Re: any referent - as should be obvious, I am drawn to picturing referents of one kind or another as found and seen in the ubiquitous quotidian world / life. However, it is rarely the referent, in and of itself, which attracts my attention and desire to make a photograph. Rather, it is the part the referent plays, together with other visual elements, in the patterns (shape, lines, color and the like) I see, as isolated within my imposed framing. All of which contributes to the form I seek to create and present on the 2D surface of a photographic print.

And that speaks to the difference (or one of the prime differences) between my picture making as opposed to that of the screamists, and, for that matter, a great number of “serious” amateurs. To wit, for most non-fine art picture makers, the referent is what drives the bus. The resultant photograph is meant to be all about the referent.

On the other hand, there are those picture makers who realize that a picture can be about more than what is literally depicted.

For many in this group this means attempting to cram meaning-very often, deep emotional, psychological, meaning-of-life concepts-into their pictures. iMo, a fruitless pursuit that yields pictures that require explicative art-speak explanations to illuminate that which their pictures do not.

Then there are others in the about-more-than-the-depicted-referent crowd, myself included, who believe that a photograph is “all” about the print. That is, creating an object, a tangible thing, which illustrates interesting visual form, as seen on the 2D field of the photographic print. Form that plays with / derives from some of the classic elements of the visual arts-line, shape, space, value, and color-independent of the depicted referent.

That is not to write that the depicted referent is not an essential component of the form exhibited in the finished print. That’s cuz, in a very real sense, the depicted referent and the form derived / arranged from its depiction are intrinsically linked.

So, all of that written, back to any referent from the quotidian world / life….being wary of expressing an overly broad generalization, I will, nevertheless, pose this question; why is it that in the fine-art photography world so much of that photography which exhibits interesting form does so with depicted referents plucked from the quotidian world?
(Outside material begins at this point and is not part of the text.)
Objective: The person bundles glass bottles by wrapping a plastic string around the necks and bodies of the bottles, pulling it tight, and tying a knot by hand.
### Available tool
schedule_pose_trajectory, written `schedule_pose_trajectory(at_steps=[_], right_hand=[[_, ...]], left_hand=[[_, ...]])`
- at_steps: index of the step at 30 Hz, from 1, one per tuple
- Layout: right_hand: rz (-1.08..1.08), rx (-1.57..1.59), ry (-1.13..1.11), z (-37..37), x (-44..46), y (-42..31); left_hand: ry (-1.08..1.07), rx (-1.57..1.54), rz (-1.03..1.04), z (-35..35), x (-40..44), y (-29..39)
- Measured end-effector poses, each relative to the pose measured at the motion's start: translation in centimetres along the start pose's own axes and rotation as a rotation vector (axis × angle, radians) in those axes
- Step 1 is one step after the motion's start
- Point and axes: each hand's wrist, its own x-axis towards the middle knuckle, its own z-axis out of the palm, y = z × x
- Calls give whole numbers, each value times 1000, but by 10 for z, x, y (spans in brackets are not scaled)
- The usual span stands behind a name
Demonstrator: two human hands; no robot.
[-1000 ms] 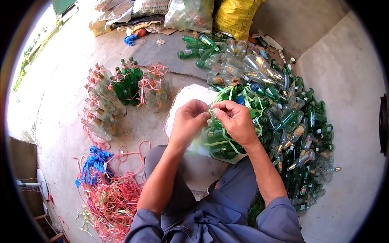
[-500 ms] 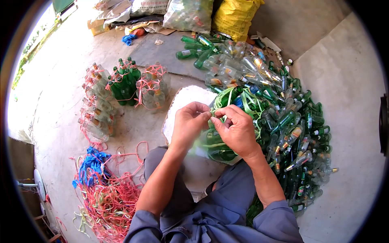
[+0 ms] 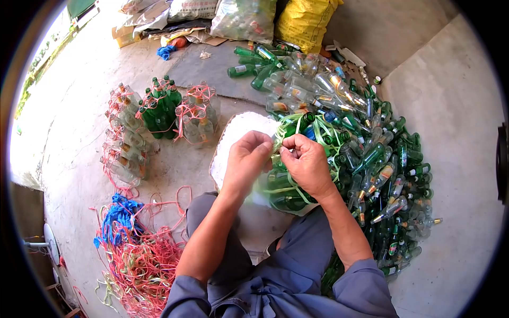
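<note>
Both of my hands meet at chest height over a white block (image 3: 241,130), close to a bunch of green bottles (image 3: 281,183) wrapped in light green plastic strapping (image 3: 321,127). My left hand (image 3: 249,159) pinches a piece of that strapping between thumb and fingers. Beside it, my right hand (image 3: 306,161) pinches the same strapping, its fingertips almost touching the left ones. The knot or crossing of the strapping is partly hidden by my fingers. The bottles lie tilted behind and below my hands.
Loose green and clear bottles (image 3: 389,175) are heaped on my right. On my left stand tied bundles of clear bottles (image 3: 127,138) and green bottles (image 3: 159,111). A tangle of pink string (image 3: 143,265) with a blue strip (image 3: 121,214) lies nearby. Full sacks (image 3: 305,24) stand at the back.
My fingertips have shifted slightly, and the right hand has curled more tightly. A loop of green strapping now shows between the hands. The view has moved a little.
</note>
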Motion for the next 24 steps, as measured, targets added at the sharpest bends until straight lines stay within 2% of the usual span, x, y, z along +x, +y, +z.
schedule_pose_trajectory(at_steps=[5, 10, 24], right_hand=[[42, 180, -46, -5, 3, -3], [164, 326, -122, -12, 4, -15], [147, 292, -165, -14, 6, -11]], left_hand=[[8, 132, 114, -1, 0, -5], [-78, 181, -1, 4, -5, 6], [-46, 168, -39, 1, -3, 4]])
Toasters instead of temples, if you will.

One key answer, at least so for me, is the dissociative sensation that results from encountering an object of beauty-a photographic print-which has been created from a rather mundane everyday depicted referent. The art of transforming “nothing” into “something”.

In addition to my many such experiences, I have encountered, too many times to count, a similar reaction to many of my photographs when I hear a viewer exclaim, “I don’t know why I like this picture, but I do.” - very much an expression of wonderment (or is it confusion?) at their interest in / attraction to a picture of an everyday thing that they would never even have noticed, much less making a picture thereof.

A PICTURE MAKING TIP: once you are freed from the tyrany of making pictures of only conventionally defined pretty / beautiful referents, the entire world and everything in it is your picture making osyster.